• WHAT IS NEEDED
Reproduce the lines of the listing exactly, beginning at the top, until the line with "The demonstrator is" has been reproduced too.

• THE DATA
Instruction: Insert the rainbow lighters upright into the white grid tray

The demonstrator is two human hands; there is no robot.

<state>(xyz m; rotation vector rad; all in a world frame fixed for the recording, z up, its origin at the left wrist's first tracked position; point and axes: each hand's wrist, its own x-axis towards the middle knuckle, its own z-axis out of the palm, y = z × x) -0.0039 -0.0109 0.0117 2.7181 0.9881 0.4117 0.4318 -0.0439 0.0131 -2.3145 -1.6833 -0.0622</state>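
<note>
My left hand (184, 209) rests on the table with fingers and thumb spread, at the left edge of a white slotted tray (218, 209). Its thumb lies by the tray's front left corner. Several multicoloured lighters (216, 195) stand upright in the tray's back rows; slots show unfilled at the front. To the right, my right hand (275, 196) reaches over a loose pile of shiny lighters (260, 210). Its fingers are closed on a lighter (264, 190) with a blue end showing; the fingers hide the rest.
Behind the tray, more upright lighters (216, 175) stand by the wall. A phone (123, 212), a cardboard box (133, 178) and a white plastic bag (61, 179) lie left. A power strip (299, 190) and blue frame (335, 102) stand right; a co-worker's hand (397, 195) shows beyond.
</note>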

• PROBLEM SOLUTION
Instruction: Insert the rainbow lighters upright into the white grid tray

The demonstrator is two human hands; there is no robot.

The answer given is complete.